## Notebook to track UKBB subjects with two visits

### Last basket update (Nov 2022)

### Tabular data versions
- Based on comparing ukb46307, ukb49190, ukb50467, ukb51581, **ukb46307** still has the most subjects (year: 2020)

### Derivative proc status 
- Based on `fmriprep_validator.py` and `fs_validator.py`

In [None]:
import numpy as np
import pandas as pd
import seaborn as sns
import matplotlib.pyplot as plt

## Data Paths


In [18]:
project_dir = "../"
data_dir = "/home/nikhil/projects/brain_changes/data/ukbb/"

# Manifest (i.e. available subjects with ses-3 imaging data)
ukbb_manifest = f"{data_dir}/subject_ids/ukbb_participant_ids_Nov2022.txt"

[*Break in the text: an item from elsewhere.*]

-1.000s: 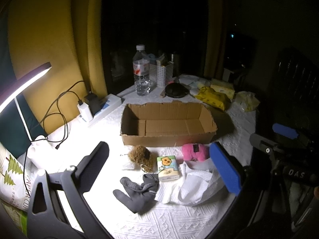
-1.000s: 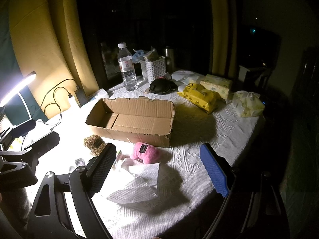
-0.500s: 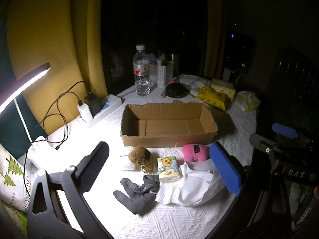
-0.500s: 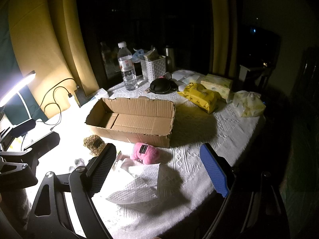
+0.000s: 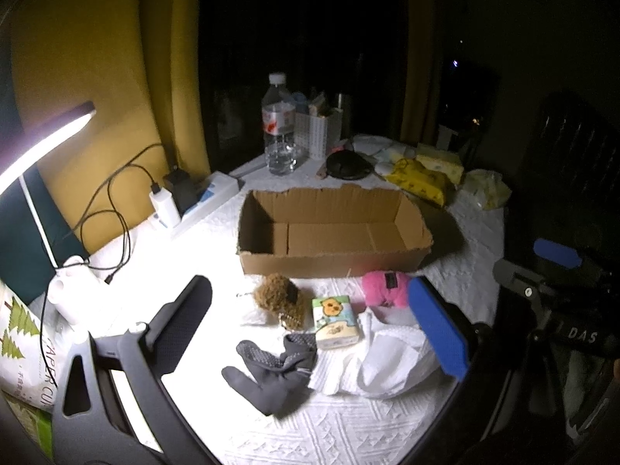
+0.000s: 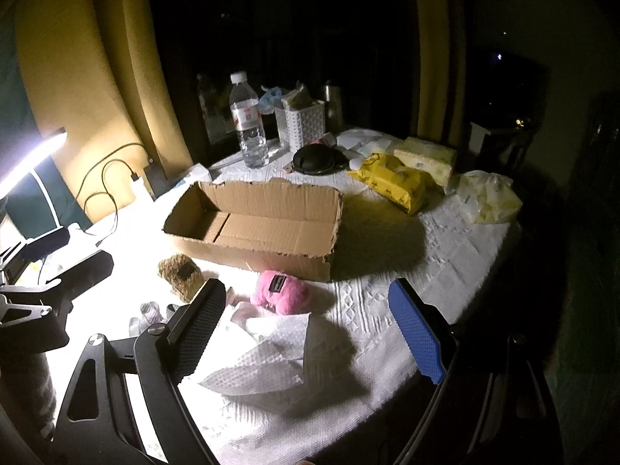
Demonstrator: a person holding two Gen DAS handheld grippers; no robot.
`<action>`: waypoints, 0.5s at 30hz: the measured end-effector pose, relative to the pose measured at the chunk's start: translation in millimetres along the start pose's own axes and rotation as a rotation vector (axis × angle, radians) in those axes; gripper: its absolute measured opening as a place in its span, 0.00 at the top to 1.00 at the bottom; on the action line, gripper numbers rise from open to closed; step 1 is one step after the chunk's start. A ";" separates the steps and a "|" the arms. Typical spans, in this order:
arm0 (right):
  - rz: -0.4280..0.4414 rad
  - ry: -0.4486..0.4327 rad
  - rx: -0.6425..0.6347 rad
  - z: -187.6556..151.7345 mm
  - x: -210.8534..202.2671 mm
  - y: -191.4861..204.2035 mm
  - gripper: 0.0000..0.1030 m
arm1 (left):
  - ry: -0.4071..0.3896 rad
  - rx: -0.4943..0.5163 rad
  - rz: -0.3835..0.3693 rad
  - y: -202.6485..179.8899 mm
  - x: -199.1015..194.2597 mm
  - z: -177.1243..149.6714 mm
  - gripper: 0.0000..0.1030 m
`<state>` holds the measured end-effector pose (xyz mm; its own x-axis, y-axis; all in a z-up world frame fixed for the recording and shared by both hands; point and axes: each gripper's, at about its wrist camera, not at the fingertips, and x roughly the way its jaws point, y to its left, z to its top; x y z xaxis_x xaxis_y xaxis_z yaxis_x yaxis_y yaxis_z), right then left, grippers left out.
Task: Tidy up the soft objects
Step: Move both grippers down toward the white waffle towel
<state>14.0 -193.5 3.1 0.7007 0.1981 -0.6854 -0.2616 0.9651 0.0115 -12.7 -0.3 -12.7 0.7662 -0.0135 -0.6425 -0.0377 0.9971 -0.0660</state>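
Observation:
An empty open cardboard box [image 5: 333,232] [image 6: 255,224] stands mid-table. In front of it lie a brown plush toy [image 5: 279,298] [image 6: 180,271], a small tissue pack [image 5: 335,321], a pink plush toy [image 5: 383,288] [image 6: 281,290], a grey glove [image 5: 271,368] and a crumpled white cloth [image 5: 383,364] [image 6: 267,356]. My left gripper [image 5: 314,329] is open and empty, held above these things. My right gripper [image 6: 310,333] is open and empty above the white cloth. In the left wrist view the right gripper shows at the right edge [image 5: 554,267].
A water bottle [image 5: 278,128], a white basket [image 6: 304,122], a black round thing [image 6: 316,159], yellow packs [image 6: 399,182] and a plastic bag [image 6: 488,197] crowd the far side. A lit desk lamp [image 5: 42,139], power strip [image 5: 205,201] and cables lie left. A paper bag [image 5: 23,348] sits near left.
Both grippers have barely shifted. The objects on the table have not moved.

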 end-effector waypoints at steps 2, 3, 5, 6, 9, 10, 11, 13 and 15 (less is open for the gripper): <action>0.006 0.016 -0.001 -2.8 7.2 0.8 0.14 | 0.012 0.003 0.004 1.6 3.7 -6.4 0.01; 0.007 0.023 -0.001 -5.2 10.9 1.7 0.14 | 0.023 0.006 0.006 2.0 6.4 -9.6 0.01; 0.016 0.043 -0.006 -9.1 19.3 3.5 0.14 | 0.046 0.011 0.013 3.0 13.3 -17.4 0.01; 0.022 0.054 -0.011 -12.4 23.5 5.0 0.14 | 0.054 0.013 0.015 3.6 15.4 -19.9 0.01; 0.039 0.088 -0.020 -21.9 36.5 9.7 0.14 | 0.083 0.013 0.024 6.0 23.3 -30.8 0.01; 0.045 0.101 -0.022 -25.1 41.0 11.5 0.14 | 0.087 0.013 0.026 6.6 24.6 -32.7 0.01; 0.051 0.111 -0.021 -28.8 44.9 12.4 0.14 | 0.094 0.014 0.029 7.3 26.5 -36.0 0.01; 0.063 0.128 -0.019 -34.4 51.8 14.6 0.14 | 0.108 0.015 0.034 8.4 30.7 -42.1 0.01; 0.074 0.142 -0.015 -41.1 58.3 16.2 0.14 | 0.124 0.015 0.036 10.2 36.0 -48.0 0.01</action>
<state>23.3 -173.3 -66.5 0.5782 0.2415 -0.7793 -0.3201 0.9458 0.0556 -16.2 5.8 -73.1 0.6791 0.0145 -0.7339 -0.0540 0.9981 -0.0302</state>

# Tabular data (i.e. demographics)
ukbb_tab_version = "ukb49190" #older version: "ukb46307.csv"
ukbb_tab_csv = f"{data_dir}tabular/{ukbb_tab_version}.csv" 
ukbb_demograph_csv = f"{data_dir}tabular/{ukbb_tab_version}_demographics.csv" 
ukbb_ses2and3_demograph_csv = f"{data_dir}tabular/{ukbb_tab_version}_ses2and3_demographics.csv" 

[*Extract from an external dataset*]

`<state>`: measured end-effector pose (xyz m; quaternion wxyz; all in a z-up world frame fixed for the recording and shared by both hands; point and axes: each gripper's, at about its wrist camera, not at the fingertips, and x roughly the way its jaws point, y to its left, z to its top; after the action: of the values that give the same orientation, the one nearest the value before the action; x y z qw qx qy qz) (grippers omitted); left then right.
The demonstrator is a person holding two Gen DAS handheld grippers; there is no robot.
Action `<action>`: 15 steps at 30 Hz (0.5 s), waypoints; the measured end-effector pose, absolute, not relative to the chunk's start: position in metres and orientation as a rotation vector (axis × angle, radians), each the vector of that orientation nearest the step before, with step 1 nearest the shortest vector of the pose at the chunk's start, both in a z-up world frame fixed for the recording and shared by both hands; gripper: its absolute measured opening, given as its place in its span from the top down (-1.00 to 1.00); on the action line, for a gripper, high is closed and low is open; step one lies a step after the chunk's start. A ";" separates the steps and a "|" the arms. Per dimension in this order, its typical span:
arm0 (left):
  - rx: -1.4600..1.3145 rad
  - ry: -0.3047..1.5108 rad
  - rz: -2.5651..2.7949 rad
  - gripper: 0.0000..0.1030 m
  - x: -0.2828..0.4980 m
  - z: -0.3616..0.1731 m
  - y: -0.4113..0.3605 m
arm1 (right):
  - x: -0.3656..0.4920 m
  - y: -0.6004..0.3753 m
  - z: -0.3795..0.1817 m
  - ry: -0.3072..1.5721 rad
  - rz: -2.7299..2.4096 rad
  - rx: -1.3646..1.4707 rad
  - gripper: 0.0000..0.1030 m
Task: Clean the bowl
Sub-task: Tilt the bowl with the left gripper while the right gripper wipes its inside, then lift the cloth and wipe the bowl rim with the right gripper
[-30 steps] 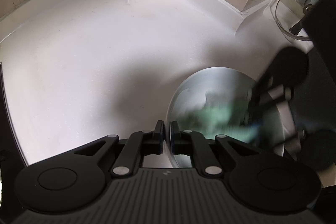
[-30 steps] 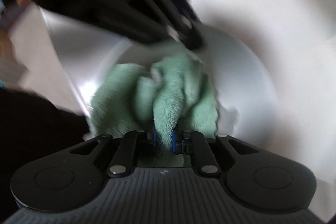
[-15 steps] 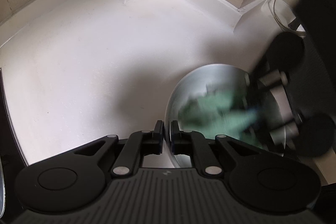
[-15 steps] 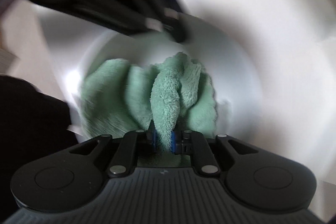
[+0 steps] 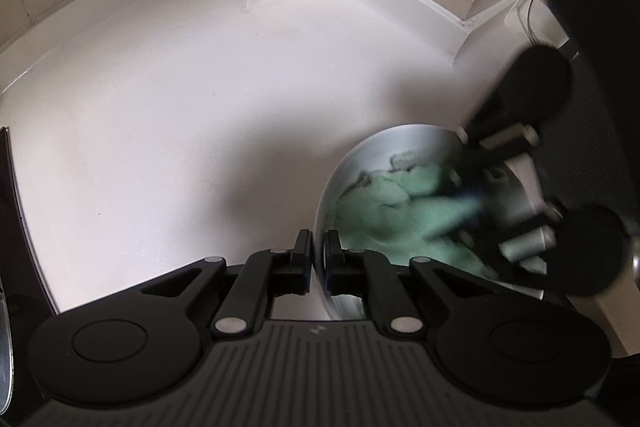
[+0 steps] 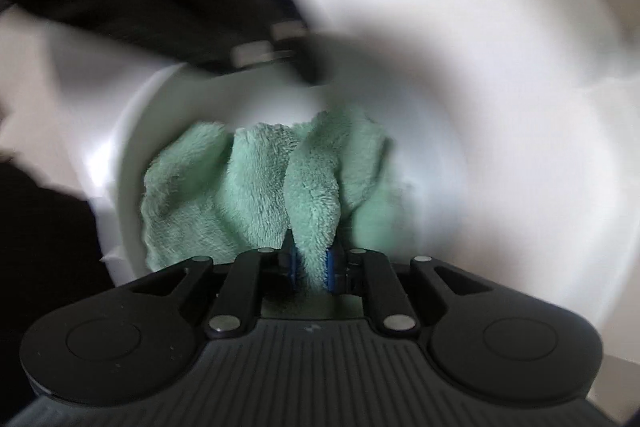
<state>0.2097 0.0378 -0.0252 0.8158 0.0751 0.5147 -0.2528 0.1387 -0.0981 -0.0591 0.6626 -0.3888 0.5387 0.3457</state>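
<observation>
The metal bowl [image 5: 360,163] sits on the white worktop [image 5: 180,131], near its corner by the wall. The left hand-held gripper [image 5: 319,247] is clenched on the bowl's near rim, one finger inside and one outside. The right hand-held gripper [image 6: 311,261], pointing steeply down into the bowl, grasps a fold of the green fluffy cloth [image 6: 248,187], which is bunched against the bowl's inner surface. A glass bowl [image 5: 540,7] stands further back, partly hidden.

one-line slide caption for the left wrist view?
Left gripper clamps the round metal bowl by its rim on the white counter while the right gripper wipes inside with a green fleecy cloth.
</observation>
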 end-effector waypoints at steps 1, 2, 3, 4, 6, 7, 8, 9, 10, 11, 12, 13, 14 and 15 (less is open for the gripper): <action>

# Processed derivatives (i.e. fmriprep based spatial normalization and FreeSurfer DKT values)
ukbb_proc_status_dir = f"{data_dir}/proc_status/"
ukbb_freesurfer_agg_dir = f"{data_dir}/derivatives/freesurfer-agg/"


## Total available subjects

In [31]:
manifest_participant_ids = list(np.squeeze(pd.read_csv(ukbb_manifest).values))
print(f"Number of available participants: {len(manifest_participant_ids)}")

Number of available participants: 4588


## Select few columns (cannot read entire CSV in memory)

In [None]:
read_neurohub_manifest = True
save_ukbb_demograph = False
select_subjects_with_followup = True
save_ukbb_followup_subset = True

if read_neurohub_manifest:
    column_codes = {
        "eid":"eid", 
        "31-0.0":"sex",
        "34-0.0":"birth_year",
        "21022-0.0": "age_at_recruitment",
        "21003-2.0": "age_at_ses2",
        "21003-3.0": "age_at_ses3",
        "21000-0.0":"ethnicity", 
        "20252-2.0":"T1-ses2",
        "20252-3.0":"T1-ses3",
        "53-2.0":"imaging date-ses2",
        "53-3.0":"imaging date-ses3"}

    ukbb_tab_df = pd.read_csv(ukbb_tab_csv, index_col=["eid"], usecols=column_codes.keys())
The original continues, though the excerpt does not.